PROBLEM TO WORK ON: Within the listing below, please copy exactly the lines between the line holding "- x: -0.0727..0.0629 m" and the line holding "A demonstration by", inclusive.

========================

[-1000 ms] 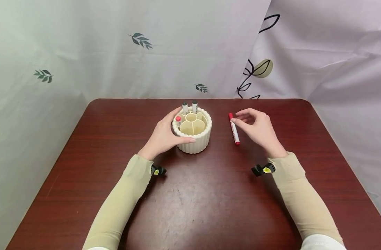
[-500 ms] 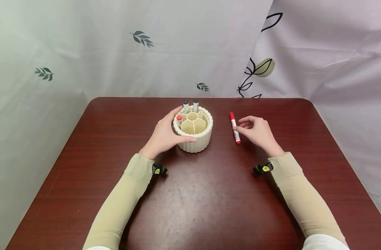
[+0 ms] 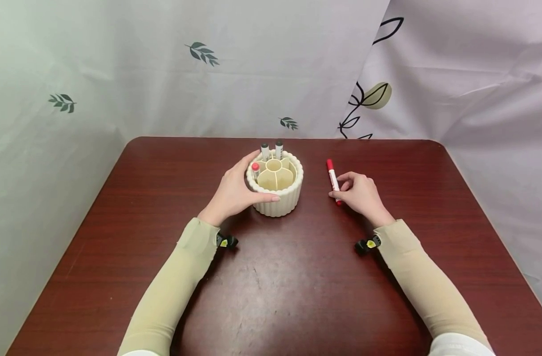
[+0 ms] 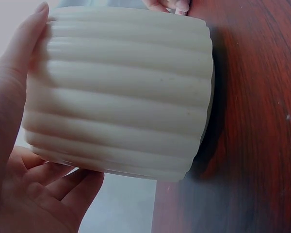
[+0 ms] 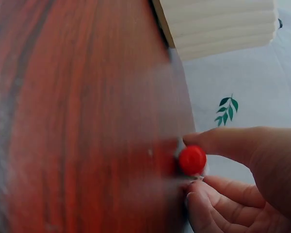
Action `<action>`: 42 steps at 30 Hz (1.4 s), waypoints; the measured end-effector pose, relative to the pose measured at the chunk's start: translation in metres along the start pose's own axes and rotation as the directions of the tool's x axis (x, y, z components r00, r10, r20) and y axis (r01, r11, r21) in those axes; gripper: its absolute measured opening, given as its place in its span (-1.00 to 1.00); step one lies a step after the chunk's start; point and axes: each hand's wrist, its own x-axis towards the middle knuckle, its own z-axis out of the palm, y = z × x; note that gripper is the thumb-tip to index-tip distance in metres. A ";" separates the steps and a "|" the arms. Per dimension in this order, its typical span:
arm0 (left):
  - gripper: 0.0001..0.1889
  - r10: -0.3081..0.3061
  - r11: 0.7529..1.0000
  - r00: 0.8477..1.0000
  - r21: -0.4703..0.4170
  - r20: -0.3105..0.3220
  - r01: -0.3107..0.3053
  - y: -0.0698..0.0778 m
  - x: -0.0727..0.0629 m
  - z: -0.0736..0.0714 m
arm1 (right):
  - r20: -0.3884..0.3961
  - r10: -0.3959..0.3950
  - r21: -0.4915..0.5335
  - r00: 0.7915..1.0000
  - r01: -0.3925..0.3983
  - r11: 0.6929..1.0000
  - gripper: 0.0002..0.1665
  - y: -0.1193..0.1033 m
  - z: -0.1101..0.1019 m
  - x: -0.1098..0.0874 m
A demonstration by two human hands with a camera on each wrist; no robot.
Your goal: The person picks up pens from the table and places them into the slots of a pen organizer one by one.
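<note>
A cream ribbed pen holder (image 3: 277, 202) with petal-shaped compartments stands on the table. My left hand (image 3: 232, 190) grips it from the left, thumb across its front and fingers round the far side; the ribbed wall fills much of the left wrist view. To its right lies a white marker (image 3: 333, 178) with a red cap and red end. Near its lower end, my right hand (image 3: 361, 195) pinches this marker between thumb and fingers. In the right wrist view its round red end (image 5: 192, 160) shows between the thumb (image 5: 228, 141) and the curled fingers.
Inside the holder stand two dark-capped markers (image 3: 279, 150) at the back and a red-topped marker (image 3: 255, 170) at the left. The dark red wooden table (image 3: 271, 287) ends at the back against a pale leaf-print curtain (image 3: 253, 74).
My right hand has come down along the marker towards its lower end and closed thumb and fingers on it. The left hand keeps its grip; the holder stays in place.
</note>
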 end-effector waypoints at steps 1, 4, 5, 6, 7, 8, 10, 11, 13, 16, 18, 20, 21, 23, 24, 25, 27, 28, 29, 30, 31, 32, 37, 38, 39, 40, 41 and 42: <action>0.25 0.002 1.000 1.000 0.000 0.000 -0.002 0.000 0.000 0.000 | 0.004 0.004 0.003 1.000 -0.004 1.000 -0.51 0.000 0.000 0.000; 0.26 0.006 1.000 1.000 -0.003 0.001 -0.006 0.000 0.000 0.000 | 0.007 0.012 0.001 1.000 -0.012 1.000 -0.53 0.000 0.001 0.000; 0.26 0.009 1.000 1.000 -0.005 0.000 -0.009 0.000 0.000 -0.001 | 0.005 0.010 0.002 1.000 -0.010 1.000 -0.53 0.000 0.001 0.000; 0.26 0.009 1.000 1.000 -0.006 0.000 -0.009 0.000 0.000 -0.001 | 0.000 0.008 0.003 1.000 -0.008 1.000 -0.54 0.000 0.001 0.000; 0.26 0.010 1.000 1.000 -0.006 0.000 -0.010 0.000 0.000 -0.001 | -0.004 0.005 0.005 1.000 -0.005 1.000 -0.54 0.001 0.001 0.000; 0.26 0.009 1.000 1.000 -0.007 0.000 -0.009 0.000 0.000 -0.001 | -0.010 0.004 0.008 1.000 -0.004 1.000 -0.54 0.001 0.001 0.001; 0.26 0.009 1.000 1.000 -0.007 0.000 -0.009 0.000 0.000 -0.001 | -0.023 0.001 0.020 1.000 -0.001 1.000 -0.55 0.001 0.001 0.002; 0.26 0.008 1.000 1.000 -0.005 -0.001 -0.008 0.000 0.000 -0.001 | -0.032 -0.002 0.031 0.999 0.003 1.000 -0.55 0.002 0.001 0.002; 0.25 0.005 1.000 1.000 -0.004 0.000 -0.005 -0.001 0.000 -0.001 | -0.058 -0.005 0.052 0.998 0.008 0.999 -0.56 0.002 0.000 0.002; 0.25 0.000 1.000 1.000 -0.004 -0.001 0.000 -0.001 0.000 0.000 | -0.114 -0.018 0.077 0.993 0.026 0.997 -0.58 0.000 -0.003 0.002; 0.25 0.001 1.000 1.000 -0.008 -0.003 -0.001 -0.001 0.000 0.000 | -0.155 -0.028 0.092 0.988 0.043 0.995 -0.61 -0.002 -0.006 0.001; 0.25 0.003 1.000 1.000 -0.010 -0.006 -0.003 -0.001 0.000 0.000 | -0.195 -0.036 0.107 0.980 0.058 0.993 -0.63 -0.005 -0.010 0.000; 0.25 0.004 1.000 1.000 -0.012 -0.007 -0.004 -0.001 0.000 0.000 | -0.213 -0.040 0.117 0.976 0.066 0.991 -0.65 -0.007 -0.012 -0.001; 0.25 0.003 1.000 1.000 -0.012 -0.007 -0.003 -0.001 0.000 0.000 | -0.243 -0.041 0.141 0.969 0.077 0.987 -0.69 -0.011 -0.016 -0.002; 0.25 0.002 1.000 1.000 -0.012 -0.008 -0.002 -0.001 0.000 0.000 | -0.258 -0.042 0.150 0.965 0.082 0.985 -0.70 -0.012 -0.018 -0.003; 0.25 -0.001 1.000 1.000 -0.012 -0.007 0.001 -0.001 0.000 0.000 | -0.271 -0.041 0.159 0.962 0.087 0.983 -0.72 -0.014 -0.020 -0.004; 0.25 -0.005 1.000 1.000 -0.012 -0.006 0.005 -0.001 0.000 0.000 | -0.294 -0.040 0.179 0.955 0.097 0.979 -0.76 -0.016 -0.023 -0.004; 0.25 -0.007 1.000 1.000 -0.013 -0.006 0.007 -0.001 0.000 0.001 | -0.306 -0.040 0.186 0.951 0.101 0.977 -0.78 -0.017 -0.024 -0.005; 0.25 -0.006 1.000 1.000 -0.015 -0.006 0.006 -0.001 0.000 0.001 | -0.318 -0.039 0.196 0.947 0.106 0.975 -0.80 -0.018 -0.026 -0.005; 0.25 -0.008 1.000 1.000 -0.017 -0.007 0.007 -0.001 0.000 0.001 | -0.328 -0.040 0.206 0.944 0.113 0.972 -0.81 -0.019 -0.028 -0.005; 0.25 -0.009 1.000 1.000 -0.018 -0.007 0.009 -0.001 0.000 0.001 | -0.337 -0.040 0.224 0.941 0.122 0.967 -0.82 -0.021 -0.029 -0.005; 0.25 -0.010 1.000 1.000 -0.019 -0.007 0.010 -0.001 0.000 0.001 | -0.345 -0.041 0.243 0.938 0.131 0.961 -0.83 -0.023 -0.031 -0.005; 0.25 -0.014 1.000 1.000 -0.024 -0.004 0.014 -0.002 0.000 0.001 | -0.367 -0.030 0.377 0.930 0.178 0.909 -0.81 -0.036 -0.039 -0.008; 0.25 -0.014 1.000 1.000 -0.023 -0.005 0.014 -0.002 0.000 0.001 | -0.370 -0.025 0.401 0.929 0.184 0.898 -0.80 -0.039 -0.041 -0.009; 0.25 -0.014 1.000 1.000 -0.023 -0.006 0.014 -0.002 0.000 0.001 | -0.373 -0.023 0.421 0.928 0.191 0.887 -0.79 -0.043 -0.044 -0.010; 0.24 -0.012 1.000 1.000 -0.027 -0.005 0.012 -0.003 0.000 0.002 | -0.377 -0.023 0.438 0.926 0.200 0.877 -0.78 -0.047 -0.046 -0.011; 0.24 -0.009 1.000 1.000 -0.028 -0.004 0.009 -0.003 0.001 0.002 | -0.384 -0.024 0.451 0.923 0.211 0.867 -0.77 -0.052 -0.049 -0.013; 0.24 -0.008 1.000 1.000 -0.028 -0.003 0.008 -0.003 0.001 0.002 | -0.393 -0.028 0.463 0.919 0.224 0.858 -0.76 -0.056 -0.052 -0.015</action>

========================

RESPONSE TO THIS EXERCISE:
  - x: -0.0727..0.0629 m
  - z: -0.0736..0.0714 m
arm1 (right):
  - r20: -0.3884..0.3961
  - r10: -0.3959..0.3950
  - r21: -0.4915..0.5335
  - r00: 0.7915..1.0000
  - r01: -0.3925..0.3983
  - r11: 0.6929..1.0000
  - gripper: 0.0002..0.1665
  - y: -0.1193..0.1033 m
  - z: -0.1101..0.1019 m
  - x: -0.1098..0.0874 m
A demonstration by two human hands with a camera on each wrist; no robot.

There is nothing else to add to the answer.